The report "Disorderly and Inhumane: Biden Administration Continues to Expel Asylum-Seekers to Danger While U.S. Border Communities Stand Ready to Welcome" focuses on the impact of Title 42 expulsions in the El Paso-Ciudad Juárez, Mexico, region.
"People who've been threatened should never be rejected," said Jacqueline Flores, a Salvadoran immigrant who participated in the July 7 conference call and whose aunt and a cousin have been kept out of the U.S. because of Title 42. "I plead with President (Joe) Biden."
Congresswoman Chu, along with Kennji Kizuka, associate director for research and refugee protection for Human Rights First, spoke of the assaults, rape and even murder of migrants who are stranded in border cities and who have become targets for criminals preying on their vulnerability.
"We remain highly concerned by reports of the Biden administration continuing this unlawful policy to block and expel single adults. This is illegal," Kizuka said. "Single adults face no less violence being blocked (from entering the U.S.) and expelled to Mexico than being expelled to their country. There's no reason to suspect there will be less violence against single adults."

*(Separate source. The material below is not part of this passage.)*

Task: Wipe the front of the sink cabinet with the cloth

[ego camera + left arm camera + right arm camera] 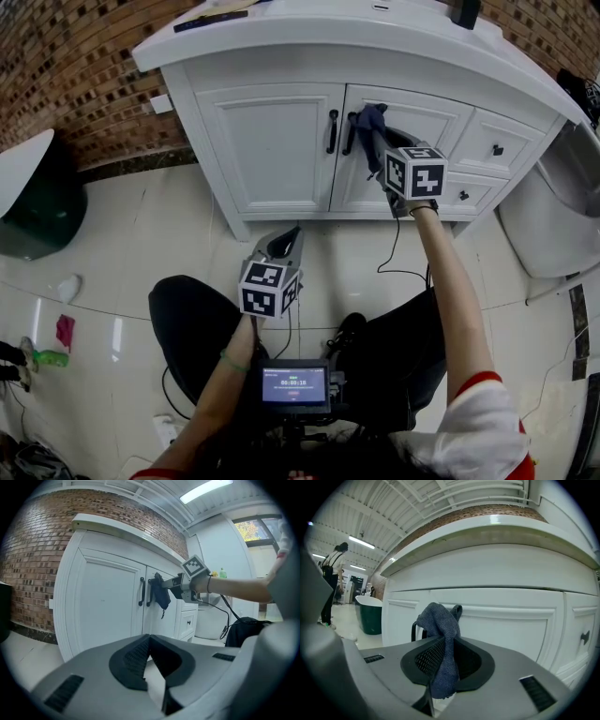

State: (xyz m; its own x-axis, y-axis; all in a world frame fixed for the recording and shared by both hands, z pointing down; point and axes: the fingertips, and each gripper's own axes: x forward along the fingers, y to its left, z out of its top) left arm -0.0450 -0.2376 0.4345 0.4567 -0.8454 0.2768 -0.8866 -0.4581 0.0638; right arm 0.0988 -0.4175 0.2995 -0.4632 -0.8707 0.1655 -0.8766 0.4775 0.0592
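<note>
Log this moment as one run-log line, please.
right gripper: shut on cloth | cloth: at sink cabinet front, beside door handles | left gripper: shut, empty

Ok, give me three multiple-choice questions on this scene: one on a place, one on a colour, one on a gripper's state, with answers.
1. Where is the cloth? A on the floor; B in the right gripper, by the cabinet door handles; C on the countertop.
2. What colour is the cloth? A white; B red; C blue.
3. The left gripper is: A shut, empty; B shut on the cloth; C wide open.
Answers: 1 B, cloth pinched between its jaws; 2 C, blue in every view; 3 A, jaws meet with nothing between.
</note>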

Chu said that while efforts to allow families into the country are appreciated, others who are vulnerable will continue to be denied international human rights protections.

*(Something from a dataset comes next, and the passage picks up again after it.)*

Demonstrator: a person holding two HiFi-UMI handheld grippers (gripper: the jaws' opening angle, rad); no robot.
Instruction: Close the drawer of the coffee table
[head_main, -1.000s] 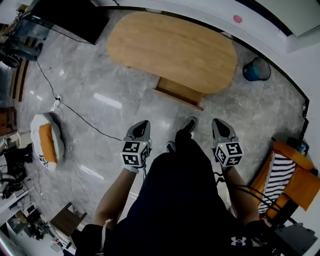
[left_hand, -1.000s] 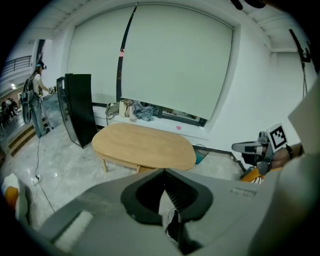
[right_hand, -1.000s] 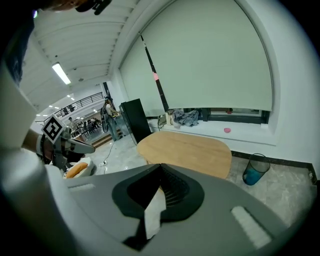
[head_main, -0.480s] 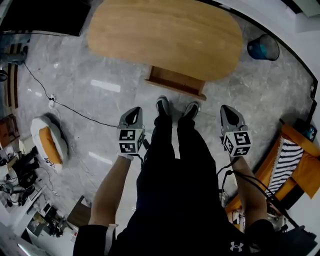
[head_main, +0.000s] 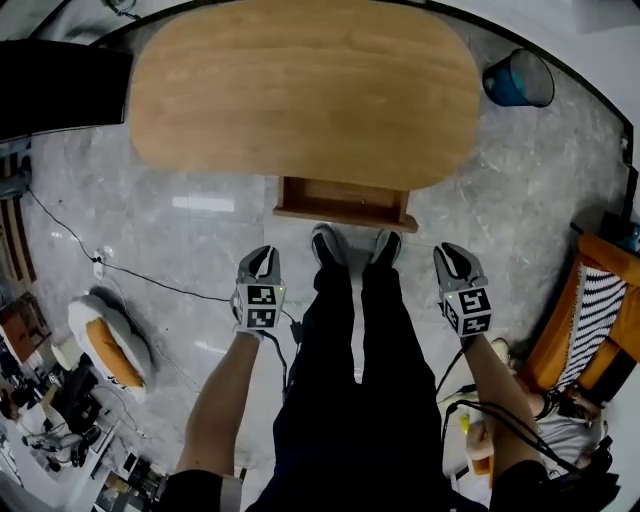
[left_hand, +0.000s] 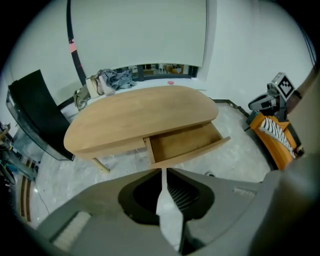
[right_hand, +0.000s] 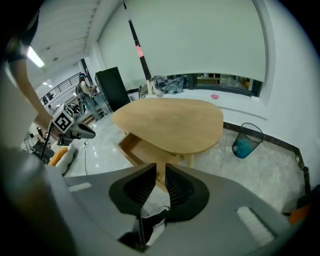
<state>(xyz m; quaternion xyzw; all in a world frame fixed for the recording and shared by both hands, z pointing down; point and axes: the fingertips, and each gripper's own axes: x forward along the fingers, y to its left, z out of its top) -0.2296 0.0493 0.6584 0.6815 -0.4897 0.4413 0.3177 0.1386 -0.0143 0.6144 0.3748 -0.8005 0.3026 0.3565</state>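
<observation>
Stepping up to the oval light-wood desk (head_main: 300, 90), its wooden drawer (head_main: 345, 203) open, the person has lowered the left gripper (head_main: 262, 256) and right gripper (head_main: 448, 253), jaws just parted slightly, empty, poised to push.

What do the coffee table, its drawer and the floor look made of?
The coffee table and drawer look like light wood or veneer, matte, with faint grain. The floor looks like polished grey stone or marble-look tile, veined, with glossy reflections.
</observation>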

"We recognize the new administration's efforts to change course, but this is just a start," Chu said. "A piecemeal approach will continue to inflict harm."
Some U.S. bishops and Catholic organizations also have continuously called for an end to the rule -- including petitioning the Biden administration at the highest levels.
When El Paso Bishop Mark J. Seitz met with Vice President Kamala Harris during her June 25 visit to the border, he told her to "hear the voices of those turned away at the border under Title 42."
"Their tears should shock our national conscience," Bishop Seitz said. "We must restore the right to asylum at the border with a plan to receive asylum-seekers worthy of our country's highest ideals and commitments."
A day earlier, Washington Auxiliary Bishop Mario E. Dorsonville, chair of the U.S. Conference of Catholic Bishops' migration committee, also called on the government to end "the misuse of Title 42 to turn away vulnerable asylum-seekers."
Medical professionals, too, have weighed in, calling on the Biden administration, as they did with the Trump administration, to rescind the policy.
Dr. Michele Heisler, medical director for Physicians for Human Rights, a signatory on a letter sent in July to Secretary Xavier Becerra of the Department of Health and Human Services and the Centers for Disease Control director, Dr. Rochelle Walensky, on the Title 42 Order, also took part in the teleconference call.
She said there had been hope for science-based policies under the Biden administration but blocking adults without children from entering "continues to make absolutely no sense."
But keeping or doing away with the rule proves to be a no-win situation for an administration thinking ahead to the 2022 midterms.
If the rule is completely rescinded, it is likely to lead to rising numbers of migrants trying to enter at the southern border, which many U.S. voters are not happy about.
A recent poll by the National Republican Senate Committee and the Republican Governors Association showed that 53% of voters said they would be "less likely" to support Democratic candidates for Congress in the midterms because of "the recent surge of illegal immigrants at our southern border."
And 56% said they blamed the president for an "increased amount of illegal immigration" that they believe resulted from eliminating "tough Trump policies with regard to immigration."